Increasing returns come from highly productive workers, innovators and investors working more. If Worker A is 2x as productive as Worker B, society will get 3x man-weeks of productive output if Worker A and Worker B both work 40 hour weeks. Society will get 4x man-weeks of productive output if Worker A works an 80 hour week.

I’ll make it a point to inform the people I know who are out of work and cannot find any of this. Any suggestions as to how to make them believe it?
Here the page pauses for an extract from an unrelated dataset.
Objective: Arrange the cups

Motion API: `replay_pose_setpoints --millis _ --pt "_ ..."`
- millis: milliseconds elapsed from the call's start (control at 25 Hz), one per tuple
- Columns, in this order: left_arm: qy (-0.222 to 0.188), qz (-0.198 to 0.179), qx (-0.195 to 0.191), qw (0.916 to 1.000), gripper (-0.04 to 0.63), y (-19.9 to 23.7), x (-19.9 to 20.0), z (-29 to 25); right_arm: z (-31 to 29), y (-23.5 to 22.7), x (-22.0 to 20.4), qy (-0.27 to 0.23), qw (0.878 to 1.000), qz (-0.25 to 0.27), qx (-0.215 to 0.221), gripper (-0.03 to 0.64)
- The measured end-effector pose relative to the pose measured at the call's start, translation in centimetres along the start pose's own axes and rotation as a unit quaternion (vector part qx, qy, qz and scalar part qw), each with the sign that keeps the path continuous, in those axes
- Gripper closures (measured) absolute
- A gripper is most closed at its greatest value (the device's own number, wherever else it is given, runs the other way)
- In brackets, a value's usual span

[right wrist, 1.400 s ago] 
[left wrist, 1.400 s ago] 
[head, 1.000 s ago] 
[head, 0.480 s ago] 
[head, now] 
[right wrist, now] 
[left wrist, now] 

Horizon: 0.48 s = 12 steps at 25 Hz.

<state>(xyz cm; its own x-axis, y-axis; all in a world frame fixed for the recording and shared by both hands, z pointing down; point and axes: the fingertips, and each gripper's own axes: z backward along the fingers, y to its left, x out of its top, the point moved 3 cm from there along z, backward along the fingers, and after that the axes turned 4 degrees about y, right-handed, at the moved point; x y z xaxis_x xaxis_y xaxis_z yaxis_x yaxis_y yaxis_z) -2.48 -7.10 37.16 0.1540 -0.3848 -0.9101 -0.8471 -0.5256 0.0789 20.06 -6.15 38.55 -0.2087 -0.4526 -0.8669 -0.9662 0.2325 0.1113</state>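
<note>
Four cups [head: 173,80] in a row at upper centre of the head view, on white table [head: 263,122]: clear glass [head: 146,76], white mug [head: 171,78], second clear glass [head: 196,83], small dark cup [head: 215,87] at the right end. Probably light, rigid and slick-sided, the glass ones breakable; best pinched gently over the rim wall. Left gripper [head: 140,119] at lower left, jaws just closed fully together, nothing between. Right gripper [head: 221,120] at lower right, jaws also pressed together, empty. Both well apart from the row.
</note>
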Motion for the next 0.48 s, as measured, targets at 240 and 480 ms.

Yeah, have them go to any immigration office to see the long lines of foreigners coming in this country to work here. If we had enough workers, we would not need to bring in 50,000 additional more foreign immigrants each, and every week, week after week, month after month, year after year…and yet we still are short tens of millions of workers.

Also, take a look at all the companies who are forced to hire H1-B visa foreigners, or who have to outsource foreign labor to get enough workers.

Check with the farmers all across the land who need to hire foreign workers to pick their fruit and vegetables in order to bring in their harvests.

Only a country that has too many unfilled job openings needs to resort to record immigration in order to bringing in millions of foreign workers to get their jobs filled.